Connect to a Zivid camera, capture a color image, and disconnect.

Run from a terminal to avoid issues with Rerun's spawn mode.
"""
from loguru import logger
import rerun as rr

from telekinesis.medulla.cameras import zivid

def main():
    camera = zivid.Zivid(name="my_zivid_camera")

    try:
        rr.init("Zivid_Color_Image_Example", spawn=True)
        camera.connect()

        color_image  = camera.capture_color_image()

        rr.log("Color_Image_Capture", rr.Image(color_image))
    except Exception as e:
        logger.error(
            f"Unable to capture color image. Caught exception: {type(e).__name__}: {e}"
        )
    finally:
        rr.disconnect()
        camera.disconnect()

if __name__ == "__main__":
    main()

The Explanation of the Code

After connect has opened the device, capture_color_image acquires one color image and returns it as a NumPy array.
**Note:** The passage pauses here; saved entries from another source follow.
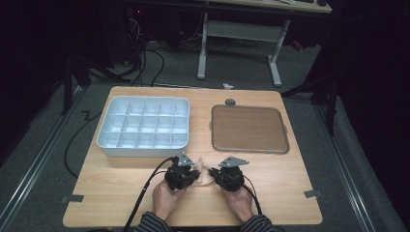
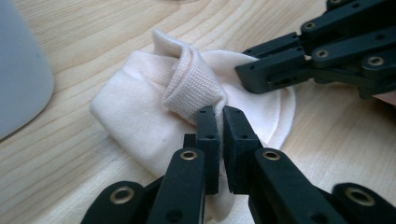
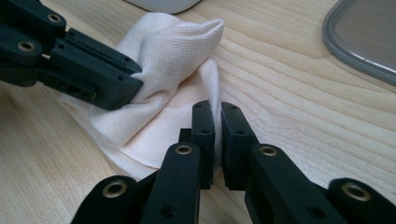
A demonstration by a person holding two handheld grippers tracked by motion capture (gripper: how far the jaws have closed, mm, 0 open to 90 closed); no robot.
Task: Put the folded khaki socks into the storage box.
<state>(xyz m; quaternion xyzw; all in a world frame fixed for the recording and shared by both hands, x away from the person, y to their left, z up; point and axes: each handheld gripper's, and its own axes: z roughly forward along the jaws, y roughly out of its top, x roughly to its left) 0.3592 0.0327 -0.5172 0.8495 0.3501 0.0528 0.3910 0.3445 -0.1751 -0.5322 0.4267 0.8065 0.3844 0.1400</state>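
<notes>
Lying near the front edge of the wooden table [image 1: 270, 193], a small cream sock [image 2: 140, 112] sits bunched between both tools, its ribbed cuff folded upward. The left gripper [image 2: 219, 116] has its jaws pressed together on the cuff fabric; the right gripper [image 3: 217, 112] pinches a thin edge of the same sock, apparently the toe end. Behind them stand a white compartment tray [image 1: 109, 145] to the left and a brown lid [image 1: 250, 128] to the right, well apart from the sock.

sock [image 2: 140, 112]: cream white, ribbed knit cuff
left gripper [image 2: 218, 116]: black
right gripper [image 3: 215, 112]: black
compartment box [image 1: 143, 126]: pale blue-white
tray [image 1: 249, 129]: brown, grey rim
table [image 1: 280, 183]: light wood grain
</notes>
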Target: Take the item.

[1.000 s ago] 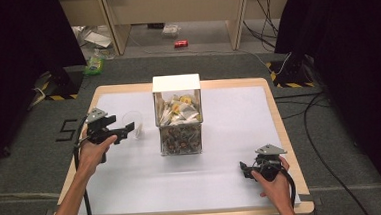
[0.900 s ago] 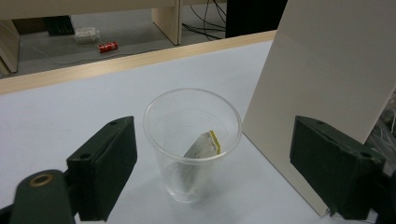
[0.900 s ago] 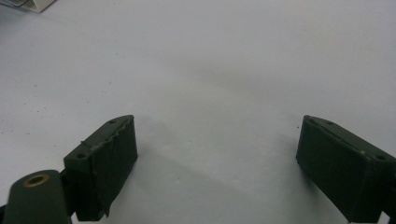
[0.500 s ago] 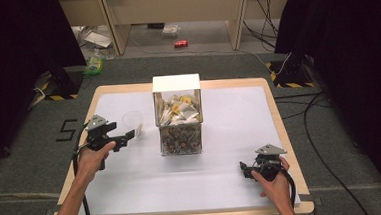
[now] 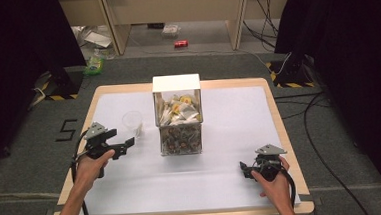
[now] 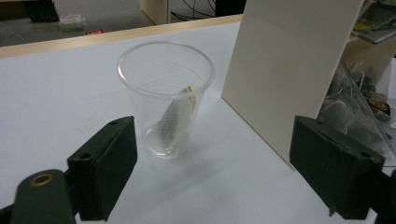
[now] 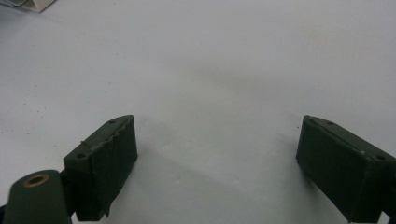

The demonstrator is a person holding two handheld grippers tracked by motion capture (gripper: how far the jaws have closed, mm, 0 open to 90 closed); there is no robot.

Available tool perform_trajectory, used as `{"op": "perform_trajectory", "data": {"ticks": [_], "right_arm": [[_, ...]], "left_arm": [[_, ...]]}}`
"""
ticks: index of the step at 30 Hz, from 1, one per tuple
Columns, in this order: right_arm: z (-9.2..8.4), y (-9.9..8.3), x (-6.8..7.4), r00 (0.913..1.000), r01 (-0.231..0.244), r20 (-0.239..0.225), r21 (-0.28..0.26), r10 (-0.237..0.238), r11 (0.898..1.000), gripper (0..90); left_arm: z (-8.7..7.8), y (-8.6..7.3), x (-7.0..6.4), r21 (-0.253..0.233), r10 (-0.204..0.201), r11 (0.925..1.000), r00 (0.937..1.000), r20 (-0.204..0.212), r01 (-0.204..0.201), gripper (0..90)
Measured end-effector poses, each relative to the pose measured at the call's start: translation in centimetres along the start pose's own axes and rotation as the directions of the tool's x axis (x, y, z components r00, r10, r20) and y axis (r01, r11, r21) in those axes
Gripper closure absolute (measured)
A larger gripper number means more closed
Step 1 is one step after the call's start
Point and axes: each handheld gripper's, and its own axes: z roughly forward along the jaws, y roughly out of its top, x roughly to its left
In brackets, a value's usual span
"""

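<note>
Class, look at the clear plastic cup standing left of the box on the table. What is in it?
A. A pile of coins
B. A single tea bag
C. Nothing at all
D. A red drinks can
B: the left gripper view shows one tea bag leaning inside the clear plastic cup.

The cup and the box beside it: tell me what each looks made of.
The cup looks like thin clear plastic, glossy: the table shows through its ribbed wall, and so does the sachet inside. The box seems mixed: a matte, opaque off-white panel, perhaps painted board or plastic, and a clear front, probably acrylic, with packets visible behind it.
</note>
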Motion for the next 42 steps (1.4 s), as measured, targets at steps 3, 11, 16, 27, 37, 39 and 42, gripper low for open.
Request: {"op": "perform_trajectory", "data": {"ticks": [3, 11, 16, 27, 37, 39, 42], "right_arm": [[0.0, 0.0, 0.0, 1.0, -0.001, -0.001, 0.0, 0.001, 1.0, 13.0], [0.0, 0.0, 0.0, 1.0, -0.001, 0.0, 0.0, 0.001, 1.0, 13.0], [0.0, 0.0, 0.0, 1.0, -0.001, 0.0, 0.0, 0.001, 1.0, 12.9], [0.0, 0.0, 0.0, 1.0, -0.002, -0.001, 0.0, 0.002, 1.0, 13.0], [0.0, 0.0, 0.0, 1.0, 0.0, 0.0, -0.001, 0.0, 1.0, 13.0], [0.0, 0.0, 0.0, 1.0, 0.0, 0.0, -0.001, 0.0, 1.0, 13.0], [0.0, 0.0, 0.0, 1.0, 0.0, 0.0, 0.0, 0.0, 1.0, 13.0]], "left_arm": [[0.0, -0.5, -0.2, 0.006, -0.003, 1.0, 1.0, 0.0, 0.003, 14.6], [-0.2, -1.9, -0.8, 0.012, 0.006, 0.9999, 1.0, 0.003, -0.006, 14.6], [-0.3, -2.8, -1.3, 0.022, 0.018, 0.9996, 0.9998, 0.003, -0.018, 14.7], [-0.6, -4.6, -2.1, 0.042, 0.029, 0.9987, 0.9995, 0.014, -0.03, 14.7], [-0.7, -6.2, -2.3, 0.067, 0.023, 0.9975, 0.9995, 0.02, -0.024, 14.7], [-0.7, -6.6, -2.4, 0.083, 0.031, 0.996, 0.9993, 0.023, -0.033, 14.7], [-0.8, -7.1, -2.6, 0.091, 0.038, 0.9951, 0.9991, 0.018, -0.039, 14.7]]}}
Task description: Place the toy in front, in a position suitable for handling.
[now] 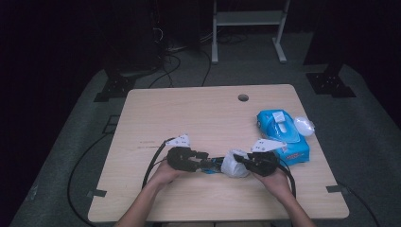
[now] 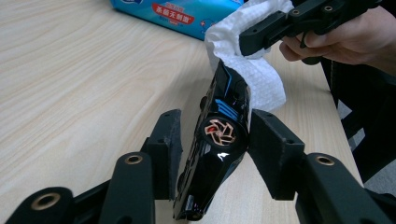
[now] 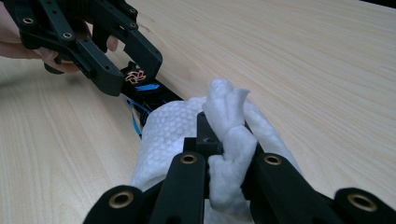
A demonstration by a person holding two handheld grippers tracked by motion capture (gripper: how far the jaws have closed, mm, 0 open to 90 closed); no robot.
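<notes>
I have both grippers low over the near edge of the table, facing each other, with a glossy black toy car between them. In the high view the left gripper comes in from the left and the right gripper from the right, my hands behind each.

Through the left gripper view, the toy car stands tilted on its side between my two black jaws, one wheel with a copper-coloured hub turned toward the camera and blue stripes on the body above it. The right-hand pad sits against the car's body; the left-hand pad stands just off it with a narrow gap, so I read these jaws as apart and not clamping. The car's far end is covered by a white wet wipe.

Through the right gripper view, my jaws are closed tight on a bunched fold of the wet wipe, and the rest of the sheet is draped over the end of the toy car. Beyond it I see the left gripper flanking the car's wheel.

Off to the right on the table lies a blue wipe packet, flap up, and just beside it, toward the table edge, a small white crumpled wad. A round cable hole sits in the tabletop near the far edge
</notes>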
The returned array is RGB-ordered and can be passed directly to Rerun (rr.Image) or any downstream processing step.

python
color_frame = camera.capture_color_image()
rr.log("Color_Image_Capture", rr.Image(color_frame))

Per-camera behavior:

  • IDS — switches the camera to SingleFrame acquisition mode, triggers one exposure, waits for the buffer to fill, and converts the raw buffer to a color image. You can configure camera parameters (e.g. ExposureTime, AcquisitionFrameRate) in two ways:

    1. Using the IDS Peak Cockpit software — open IDS Peak Cockpit, connect to your camera, and adjust parameters directly in the GUI. Close the software before running your code. The parameters you set will persist as long as the camera remains connected and the PC is not restarted. When you run your script with load_factory_defaults=False, it will use the parameters you configured in the GUI. See the IDS Getting Started section for a walkthrough.

    2. Using get_parameter and set_parameter in code — read the current value of a parameter with get_parameter and write a new value with set_parameter. Currently supported parameters are listed in the parameter_name_to_type_map class variable of the IDS class (medulla/cameras/ids.py). See the IDS code tab above for an example.

  • Webcam — reads one frame from the OpenCV VideoCapture device and converts it from BGR to RGB.

  • RealSense — activates the color stream, retrieves one frame, and returns it as a NumPy array.

  • Zivid — performs a 2D capture using the current settings and returns the sRGB colour image as an RGB NumPy array. Settings can be tuned beforehand with load_settings or set_parameter.

The disconnect call lives in a finally block so the device is released regardless of whether the capture succeeded.

Running the Example

Change to the respective camera examples folder in telekinesis-examples and run

bash
python capture_color_image.py

A Rerun viewer opens automatically. The captured image appears under Color_Image_Capture once acquisition completes.

Where to Use the Skill

  • Calibration and snapshot workflows — capture a single reference image to seed downstream processing.
  • Triggered inspection — acquire one frame on demand instead of running a continuous stream.
  • Pipelines that don't require video — feed Cornea or other vision modules with a single frame at a time.